# isla blanca/ascension bay



## FalseCast (May 7, 2009)

folks-
headed down to fly fish these spots in August. Hoping to target mostly tarpon (baby) and permit as well. Anyone have any input as to how it is in august or flies to use?? thanks in advance


----------



## timberhunter (Feb 20, 2008)

wooly buggers


----------



## FalseCast (May 7, 2009)

lolol


----------



## Bruce J (Jun 27, 2004)

I fished it in March a couple years ago. Don't know about August. My guess is that the fishing is still good but it's storm season so you'll have to watch for that before you go.

Love the area. Lots of tarpon, snook, and barracuda. Even got a few permit shots.

I caught tarpon, snook, and barracuda on a red/white seaducer tied on (guessing) a size 1/0 hook. Also got a big swing and miss from a much bigger tarpon on a black/purple bunny fly. Maybe these fish have a preference, but I got the feeling they'd eat whatever you could get in front of them. Bring some small crab flies for the permit (dime or nickel sized merkins).

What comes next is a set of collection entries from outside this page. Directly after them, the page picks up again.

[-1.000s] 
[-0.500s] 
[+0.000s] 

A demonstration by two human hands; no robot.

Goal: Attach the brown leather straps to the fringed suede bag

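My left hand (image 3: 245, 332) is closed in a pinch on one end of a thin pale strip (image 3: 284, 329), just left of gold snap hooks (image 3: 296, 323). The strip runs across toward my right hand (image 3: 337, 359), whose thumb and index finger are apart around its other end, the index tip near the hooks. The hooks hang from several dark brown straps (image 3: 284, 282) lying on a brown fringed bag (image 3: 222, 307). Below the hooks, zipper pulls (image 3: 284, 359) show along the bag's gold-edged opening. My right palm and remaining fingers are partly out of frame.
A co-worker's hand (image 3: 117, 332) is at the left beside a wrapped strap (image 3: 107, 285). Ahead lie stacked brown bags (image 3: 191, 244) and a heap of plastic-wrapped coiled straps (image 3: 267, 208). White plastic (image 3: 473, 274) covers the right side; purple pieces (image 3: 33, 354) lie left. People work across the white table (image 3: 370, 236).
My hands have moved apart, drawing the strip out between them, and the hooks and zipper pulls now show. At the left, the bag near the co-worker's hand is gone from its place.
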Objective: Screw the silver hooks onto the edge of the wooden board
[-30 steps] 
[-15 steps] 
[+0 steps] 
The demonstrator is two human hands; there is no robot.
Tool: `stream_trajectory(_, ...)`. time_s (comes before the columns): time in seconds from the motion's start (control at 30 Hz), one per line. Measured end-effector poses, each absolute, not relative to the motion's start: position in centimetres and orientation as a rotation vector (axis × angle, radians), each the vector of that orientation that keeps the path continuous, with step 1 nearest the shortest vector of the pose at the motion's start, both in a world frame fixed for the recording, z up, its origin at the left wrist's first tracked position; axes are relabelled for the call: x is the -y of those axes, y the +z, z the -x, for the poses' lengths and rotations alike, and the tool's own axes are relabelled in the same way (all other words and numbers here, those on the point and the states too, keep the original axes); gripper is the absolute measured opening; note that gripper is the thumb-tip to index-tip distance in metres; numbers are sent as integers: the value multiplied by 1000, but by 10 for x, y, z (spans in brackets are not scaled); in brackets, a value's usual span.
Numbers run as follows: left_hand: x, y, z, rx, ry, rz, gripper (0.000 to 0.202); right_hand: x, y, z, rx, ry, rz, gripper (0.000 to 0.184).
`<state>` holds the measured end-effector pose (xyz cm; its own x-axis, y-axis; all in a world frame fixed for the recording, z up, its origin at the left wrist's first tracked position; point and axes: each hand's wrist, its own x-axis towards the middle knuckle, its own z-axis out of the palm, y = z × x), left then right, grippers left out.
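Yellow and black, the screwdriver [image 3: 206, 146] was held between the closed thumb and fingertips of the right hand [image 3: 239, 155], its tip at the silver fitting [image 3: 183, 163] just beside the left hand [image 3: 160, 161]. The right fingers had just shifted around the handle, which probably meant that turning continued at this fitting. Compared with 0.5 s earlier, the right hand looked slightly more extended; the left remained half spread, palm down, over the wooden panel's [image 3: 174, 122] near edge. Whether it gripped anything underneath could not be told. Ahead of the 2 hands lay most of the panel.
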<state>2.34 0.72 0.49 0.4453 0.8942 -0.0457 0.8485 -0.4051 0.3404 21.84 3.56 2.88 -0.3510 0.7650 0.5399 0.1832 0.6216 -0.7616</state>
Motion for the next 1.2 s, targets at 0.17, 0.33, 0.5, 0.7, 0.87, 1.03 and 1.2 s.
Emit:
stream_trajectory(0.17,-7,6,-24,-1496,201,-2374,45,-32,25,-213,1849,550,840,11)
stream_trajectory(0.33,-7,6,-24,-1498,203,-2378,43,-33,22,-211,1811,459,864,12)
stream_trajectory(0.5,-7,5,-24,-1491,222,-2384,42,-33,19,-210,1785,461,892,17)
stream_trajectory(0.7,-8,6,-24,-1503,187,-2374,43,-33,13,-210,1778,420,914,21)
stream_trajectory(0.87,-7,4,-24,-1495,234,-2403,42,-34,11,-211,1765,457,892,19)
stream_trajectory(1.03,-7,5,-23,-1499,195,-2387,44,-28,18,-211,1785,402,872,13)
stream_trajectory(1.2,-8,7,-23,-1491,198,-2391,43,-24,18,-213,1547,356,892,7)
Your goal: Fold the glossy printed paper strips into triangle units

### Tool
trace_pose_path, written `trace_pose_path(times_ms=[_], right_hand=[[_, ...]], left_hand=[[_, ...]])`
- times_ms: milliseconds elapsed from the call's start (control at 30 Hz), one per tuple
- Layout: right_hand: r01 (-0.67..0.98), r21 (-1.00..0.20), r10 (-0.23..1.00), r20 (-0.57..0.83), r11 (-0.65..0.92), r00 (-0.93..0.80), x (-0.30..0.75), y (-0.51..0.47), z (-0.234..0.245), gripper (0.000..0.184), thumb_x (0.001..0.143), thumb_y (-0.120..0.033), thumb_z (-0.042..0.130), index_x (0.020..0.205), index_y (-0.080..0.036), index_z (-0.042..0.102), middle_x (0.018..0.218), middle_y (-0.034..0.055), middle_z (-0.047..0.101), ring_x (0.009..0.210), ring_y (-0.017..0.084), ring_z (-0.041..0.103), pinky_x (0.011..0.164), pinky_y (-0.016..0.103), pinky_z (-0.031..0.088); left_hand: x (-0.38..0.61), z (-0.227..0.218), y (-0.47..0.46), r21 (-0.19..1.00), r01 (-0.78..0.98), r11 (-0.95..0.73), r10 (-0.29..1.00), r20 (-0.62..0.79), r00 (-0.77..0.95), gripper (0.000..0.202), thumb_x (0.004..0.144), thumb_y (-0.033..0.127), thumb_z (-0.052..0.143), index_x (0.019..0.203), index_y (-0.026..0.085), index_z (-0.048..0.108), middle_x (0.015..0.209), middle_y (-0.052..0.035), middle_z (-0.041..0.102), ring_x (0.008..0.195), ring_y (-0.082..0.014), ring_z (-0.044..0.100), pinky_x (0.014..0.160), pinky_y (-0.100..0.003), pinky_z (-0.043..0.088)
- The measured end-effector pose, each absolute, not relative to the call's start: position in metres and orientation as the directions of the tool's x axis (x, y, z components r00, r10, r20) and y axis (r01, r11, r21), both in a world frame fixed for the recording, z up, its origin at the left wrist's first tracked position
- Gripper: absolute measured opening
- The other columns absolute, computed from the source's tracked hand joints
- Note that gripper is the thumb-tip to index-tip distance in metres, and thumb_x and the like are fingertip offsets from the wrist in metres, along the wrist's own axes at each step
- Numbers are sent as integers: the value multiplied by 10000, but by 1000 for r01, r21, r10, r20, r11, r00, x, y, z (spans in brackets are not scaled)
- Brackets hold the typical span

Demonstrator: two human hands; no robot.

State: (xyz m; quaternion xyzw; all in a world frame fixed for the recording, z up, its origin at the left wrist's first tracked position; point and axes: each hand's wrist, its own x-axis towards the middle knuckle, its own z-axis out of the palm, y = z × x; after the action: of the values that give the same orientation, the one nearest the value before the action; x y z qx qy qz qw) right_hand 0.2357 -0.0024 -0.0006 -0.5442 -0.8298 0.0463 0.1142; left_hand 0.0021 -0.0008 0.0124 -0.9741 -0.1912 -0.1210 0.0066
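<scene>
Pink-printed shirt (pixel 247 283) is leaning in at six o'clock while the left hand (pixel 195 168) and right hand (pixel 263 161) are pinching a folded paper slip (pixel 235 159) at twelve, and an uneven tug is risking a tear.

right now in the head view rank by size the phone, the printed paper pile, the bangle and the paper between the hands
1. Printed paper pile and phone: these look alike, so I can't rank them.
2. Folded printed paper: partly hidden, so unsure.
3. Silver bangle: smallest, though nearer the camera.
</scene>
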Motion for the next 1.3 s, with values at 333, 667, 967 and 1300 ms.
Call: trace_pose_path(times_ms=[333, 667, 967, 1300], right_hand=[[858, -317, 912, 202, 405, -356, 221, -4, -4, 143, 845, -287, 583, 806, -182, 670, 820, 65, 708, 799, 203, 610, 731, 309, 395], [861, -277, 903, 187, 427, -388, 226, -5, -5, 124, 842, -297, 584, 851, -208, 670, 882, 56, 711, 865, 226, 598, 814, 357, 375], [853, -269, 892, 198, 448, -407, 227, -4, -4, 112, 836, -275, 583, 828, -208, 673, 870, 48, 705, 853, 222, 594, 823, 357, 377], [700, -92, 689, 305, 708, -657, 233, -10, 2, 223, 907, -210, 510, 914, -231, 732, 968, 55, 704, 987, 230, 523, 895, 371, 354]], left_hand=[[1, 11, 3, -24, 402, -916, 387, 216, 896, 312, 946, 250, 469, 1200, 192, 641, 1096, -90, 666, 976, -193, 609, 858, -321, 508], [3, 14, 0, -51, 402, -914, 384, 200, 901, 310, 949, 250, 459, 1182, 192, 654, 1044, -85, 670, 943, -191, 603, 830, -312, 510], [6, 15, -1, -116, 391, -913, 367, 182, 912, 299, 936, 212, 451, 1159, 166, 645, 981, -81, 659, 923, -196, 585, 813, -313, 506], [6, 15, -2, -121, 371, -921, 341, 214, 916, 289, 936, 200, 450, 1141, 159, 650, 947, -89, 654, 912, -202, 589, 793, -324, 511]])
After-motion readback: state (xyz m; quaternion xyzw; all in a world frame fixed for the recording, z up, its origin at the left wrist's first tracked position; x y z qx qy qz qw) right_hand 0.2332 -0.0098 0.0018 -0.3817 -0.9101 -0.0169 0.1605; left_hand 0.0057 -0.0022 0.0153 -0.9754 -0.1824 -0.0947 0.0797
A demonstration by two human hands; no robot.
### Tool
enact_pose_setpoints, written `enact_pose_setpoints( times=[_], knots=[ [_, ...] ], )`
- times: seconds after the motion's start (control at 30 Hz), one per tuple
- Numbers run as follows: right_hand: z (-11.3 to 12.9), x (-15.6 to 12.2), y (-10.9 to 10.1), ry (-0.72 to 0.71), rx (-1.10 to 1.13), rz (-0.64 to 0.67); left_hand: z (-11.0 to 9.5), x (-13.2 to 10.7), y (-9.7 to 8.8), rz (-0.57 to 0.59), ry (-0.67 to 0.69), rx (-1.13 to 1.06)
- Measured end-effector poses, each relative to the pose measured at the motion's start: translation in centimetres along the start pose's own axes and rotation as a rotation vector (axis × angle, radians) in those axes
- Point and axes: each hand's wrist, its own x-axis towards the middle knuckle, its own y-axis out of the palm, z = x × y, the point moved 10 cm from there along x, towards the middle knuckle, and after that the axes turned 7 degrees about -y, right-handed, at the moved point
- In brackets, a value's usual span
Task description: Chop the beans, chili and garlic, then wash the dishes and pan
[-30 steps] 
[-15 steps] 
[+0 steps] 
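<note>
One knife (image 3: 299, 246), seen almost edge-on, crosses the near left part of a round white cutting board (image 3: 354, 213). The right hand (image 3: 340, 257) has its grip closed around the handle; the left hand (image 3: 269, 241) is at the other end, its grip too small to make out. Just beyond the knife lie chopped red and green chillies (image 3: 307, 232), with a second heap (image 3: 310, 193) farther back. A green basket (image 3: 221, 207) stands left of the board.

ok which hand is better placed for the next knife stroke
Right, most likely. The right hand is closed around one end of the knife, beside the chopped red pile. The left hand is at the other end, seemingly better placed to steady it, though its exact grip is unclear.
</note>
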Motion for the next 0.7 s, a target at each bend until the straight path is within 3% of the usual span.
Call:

I'd bring a spinning rod too rigged up with a weightless bass assassin or something like that. There are lots of really tight mangrove creeks and small lakes where you really can't fly cast.


----------



## Malbec (Jul 12, 2009)

I've been down a couple of times, as well, but both trips were in June. Other than the concern for tropical weather, as Bruce J mentioned, I would imagine the conditions to be similar. 
I fished mostly for Permit but went looking for baby Tarpon, too. The tarpon weren't too picky with which flies they would hit, so we were successful with deceivers, cockroaches and bunnies of various colors. I tied them with mono weed guards because we were casting up tight under mangroves. If I got aggressive with my presentation and wrapped the fly around a branch, many times it would unwrap and spin right back off.
Take a variety of crab patterns for the permits of different size and weights. We had the most success with smaller light brown and tan crabs. The guides seemed to like those that I had tied with chartreuse thread and smaller white rubber legs. I think the weight was the most important thing, though. The fly has to get down to the fish in time for them to see it.
I took a spinning rod with one of those tube lures for barracudas and had a blast with them!
Good luck!


----------



## FalseCast (May 7, 2009)

Cool- thanks guys.....i will keep all this stuff in mind..will post pics when i get back


----------